Super Shirtless Saturday: Jock Samson

Jock Samson is one of my current intense obsessions.   He’s amazingly agile, cocky, and he always strips off his wrestling singlet, revealing his magnificent and gorgeous build.  I’m sure I will be posting more about him, but I’d like to remain focused for a moment and let’s discuss his shirtless appearances, shall we?

Let’s start off with a recent video that is just borderline homoerotic to me.  Just watch it as I don’t want to spoil it for you folks…

Finished watching it?  Good.  What do you think?  He’s one cocky sonuvabitch, ain’t he?  Love it!  He should be in the movies, especially comedy, as he’s just hilarious.  Also, you have to admit that the massage was highly erotically-charged.  This pre-matchup drama is actually gonna be settled tonight in Newark, Ohio…  Let’s check out some screenshots:

And let us continue with more shirtless goodness of this spectacular specimen…

Warning, the following set of photos will be very disturbing.  Viewer discretion is advised…

Don't say I didn't warn you...
...This is your last chance...
NO!!!!!
...a little fun interruption...
OMG! He shaved his body hair!!!!! NOOOOOoooooOOOOO!!!!!

Do what I do and do a daily YouTube search for Jock Samson (lol).  I promise you, EVERY single match you’ll watch of him, he will always strip off the top part of his wrestling singlet.  ;P Anyway, here’s one video clip that already starts off with his singlet being already partly undressed:

And since that photo set ended with a Jock Samson with shaved body fur, let me completely conclude this post with this photo…

Magnifique!

2 thoughts on “Super Shirtless Saturday: Jock Samson Leave a comment

  1. Amateur wrestler, 50 years old, 6′-0″ tall, 157 pounds, is seeking big truck drivers as private workout partners for pro-style wrestling matches at Provo, Utah. 30-70 years old, 6′-1″ to 6′-7″ tall, 260-400 pounds. truck drivers can write to me at – Wayne Sine, 1091 South 1000 East, Apt. 8-A, Provo, Utah 84603 or they can email me at waynesine@hotmail.com

  2. The fascinating background of the jockstrap… We have to visit all the way back to the 1870s, and a Mr.
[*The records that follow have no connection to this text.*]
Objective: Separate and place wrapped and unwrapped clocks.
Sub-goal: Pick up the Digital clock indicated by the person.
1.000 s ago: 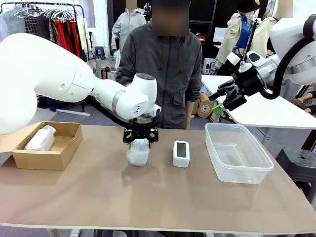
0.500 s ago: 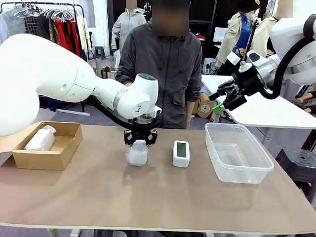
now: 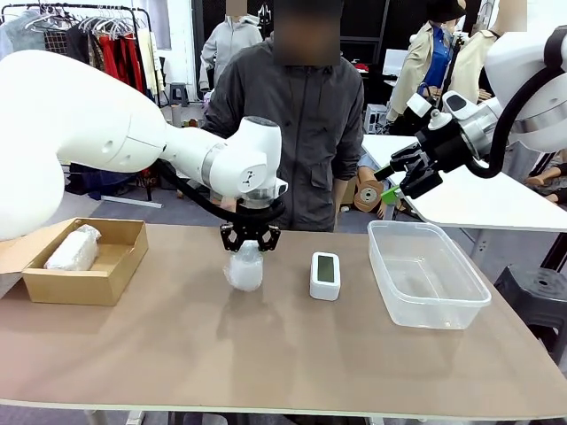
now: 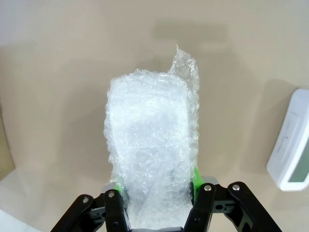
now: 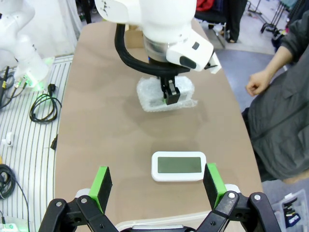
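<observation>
Left gripper (image 3: 250,250): fingers pinch wrapped clock (image 3: 246,271) from above, mid-surface (image 3: 177,354). Bare clock (image 3: 325,275) near it, lying flat. Right gripper (image 3: 391,188) aloft, fingers spread, empty.

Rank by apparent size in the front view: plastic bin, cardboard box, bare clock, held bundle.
1. Plastic bin, narrowly.
2. Cardboard box.
3. Bundle in the left claw and bare clock look alike; not ranked.

Wrapped clock (image 4: 149,140) is showing translucent white, bubble-textured film; bare clock (image 3: 325,275) is showing white casing and a grey-green screen; left gripper (image 4: 155,186) is showing black links with green pads (image 4: 195,175); table (image 3: 266,354) is appearing tan.
</observation>
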`<action>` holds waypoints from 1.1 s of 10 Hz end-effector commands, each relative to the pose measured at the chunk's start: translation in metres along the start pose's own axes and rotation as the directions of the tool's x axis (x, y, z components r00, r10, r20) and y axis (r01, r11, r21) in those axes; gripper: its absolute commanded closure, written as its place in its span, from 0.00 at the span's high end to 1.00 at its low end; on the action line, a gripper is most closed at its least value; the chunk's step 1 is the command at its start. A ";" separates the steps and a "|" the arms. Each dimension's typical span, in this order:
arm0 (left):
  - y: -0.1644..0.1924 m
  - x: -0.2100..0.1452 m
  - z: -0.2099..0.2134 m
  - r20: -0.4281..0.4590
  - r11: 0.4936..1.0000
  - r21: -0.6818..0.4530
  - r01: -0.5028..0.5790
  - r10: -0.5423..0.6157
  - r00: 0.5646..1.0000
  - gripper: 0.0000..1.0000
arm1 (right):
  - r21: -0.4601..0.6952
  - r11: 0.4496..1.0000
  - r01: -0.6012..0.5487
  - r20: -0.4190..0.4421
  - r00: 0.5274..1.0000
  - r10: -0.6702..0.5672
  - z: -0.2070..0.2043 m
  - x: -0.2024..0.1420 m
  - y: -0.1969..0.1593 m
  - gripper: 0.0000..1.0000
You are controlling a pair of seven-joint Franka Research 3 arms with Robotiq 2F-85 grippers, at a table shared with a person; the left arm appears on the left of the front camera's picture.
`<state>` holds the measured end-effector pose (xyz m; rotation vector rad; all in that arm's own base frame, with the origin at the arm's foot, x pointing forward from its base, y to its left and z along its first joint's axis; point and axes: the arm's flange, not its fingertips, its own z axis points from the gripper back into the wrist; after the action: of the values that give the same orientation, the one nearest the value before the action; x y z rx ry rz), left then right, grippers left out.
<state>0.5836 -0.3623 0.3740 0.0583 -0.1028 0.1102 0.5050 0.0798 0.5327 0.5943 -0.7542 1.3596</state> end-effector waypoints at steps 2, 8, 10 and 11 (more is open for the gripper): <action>0.015 -0.009 0.053 -0.044 0.999 -0.037 0.030 -0.031 0.999 0.00 | -0.001 1.000 -0.006 0.006 1.000 0.006 0.001 0.002 0.000 1.00; 0.017 0.009 0.198 -0.009 0.998 -0.020 0.067 -0.067 0.998 0.00 | -0.001 1.000 -0.006 0.006 1.000 0.006 0.001 0.002 0.000 1.00; 0.015 0.020 0.231 0.002 0.994 -0.024 0.103 -0.103 0.995 0.00 | -0.001 1.000 -0.006 0.006 1.000 0.006 0.001 0.002 0.000 1.00; 0.016 0.025 0.246 0.022 0.996 -0.008 0.093 -0.093 0.995 0.00 | -0.001 1.000 -0.006 0.006 1.000 0.006 0.001 0.002 0.000 1.00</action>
<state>0.5624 -0.3512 0.6043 0.0297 -0.1118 0.0355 0.5050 0.0797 0.5327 0.5942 -0.7542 1.3595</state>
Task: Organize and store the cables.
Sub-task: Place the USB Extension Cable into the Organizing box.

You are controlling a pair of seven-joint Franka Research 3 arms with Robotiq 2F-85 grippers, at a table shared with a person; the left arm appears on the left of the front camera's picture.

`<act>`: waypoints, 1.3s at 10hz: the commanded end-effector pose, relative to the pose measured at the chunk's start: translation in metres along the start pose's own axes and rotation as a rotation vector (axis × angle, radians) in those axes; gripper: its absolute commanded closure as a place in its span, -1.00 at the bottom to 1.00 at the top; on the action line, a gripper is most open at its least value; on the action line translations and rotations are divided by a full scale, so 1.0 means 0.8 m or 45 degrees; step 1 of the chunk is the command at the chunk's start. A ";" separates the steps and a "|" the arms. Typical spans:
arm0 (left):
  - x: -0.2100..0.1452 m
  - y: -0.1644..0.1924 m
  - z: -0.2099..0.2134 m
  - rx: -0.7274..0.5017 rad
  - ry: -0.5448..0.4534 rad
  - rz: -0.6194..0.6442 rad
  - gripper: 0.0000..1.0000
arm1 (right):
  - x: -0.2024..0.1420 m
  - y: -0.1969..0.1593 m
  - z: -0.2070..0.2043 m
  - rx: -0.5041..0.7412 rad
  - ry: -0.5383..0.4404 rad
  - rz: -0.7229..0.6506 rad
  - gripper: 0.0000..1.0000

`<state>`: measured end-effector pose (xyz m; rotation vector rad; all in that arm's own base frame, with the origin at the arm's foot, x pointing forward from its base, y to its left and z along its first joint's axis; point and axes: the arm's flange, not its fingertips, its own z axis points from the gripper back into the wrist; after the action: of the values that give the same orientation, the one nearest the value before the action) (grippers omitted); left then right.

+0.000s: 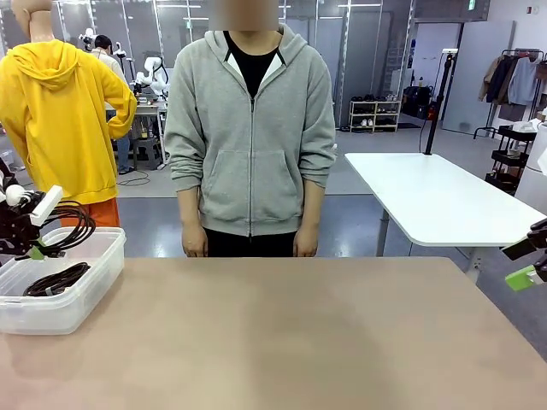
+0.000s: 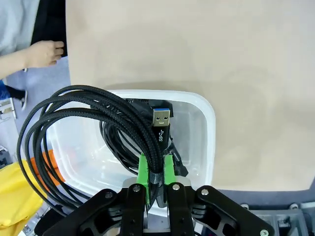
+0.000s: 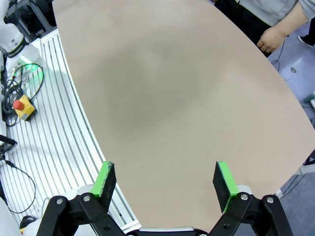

Bennett of Chicago, who has been obviously *very* concerned concerning the particular hurt that cobbled streets were doing to bicycle courier’s balls. All that out of control moving about kept him up at night. Poor Mr. Bennett. However thankfully for the bicycle messengers (or ‘jockeys’), Mr. Bennett had a perception, and that he referred to it as after these individuals. The ‘jock strap’ came into this world. Fast-forward 50 years to the 1920s, and a fresh Canadian called Jack Cartlege. Jack adored his hockey *almost* as much as he treasured slipping on his much-loved jock strap, but it wasn’t until one fateful day in 1927 that Jack realized (the hard way!) that his jock strap wasn’t any rivalry for any hockey puck in the genitals. Jack wasn’t massively excited on reproducing the experience, and who blames him, so he arrived up with the ingenious idea of slipping a hard goblet down the top of his jock strap. The design and style was quickly copyrighted and development begun. Adult men do not had to reside in fear of a stray puck, ball or studded shoe. Jack’s combo of jock strap and protective cup has become the pillar of boys’ school sports kit the world over through out the twentieth century, till under garment models such as Andrew Christian, C-in2 and Addicted commenced reinventing the timeless layout. Away gone the unpleasant shade of off-white plus the ugly waistbands, and in came a completely new range of modern cuts and forms, and exciting colors. These modern day jock straps are definitely the perfect balance between trend and function – as great around the track or in a fitness center as they are under a pair of jeans, or suit trousers if you’re game for it. Business in the front, party in the back!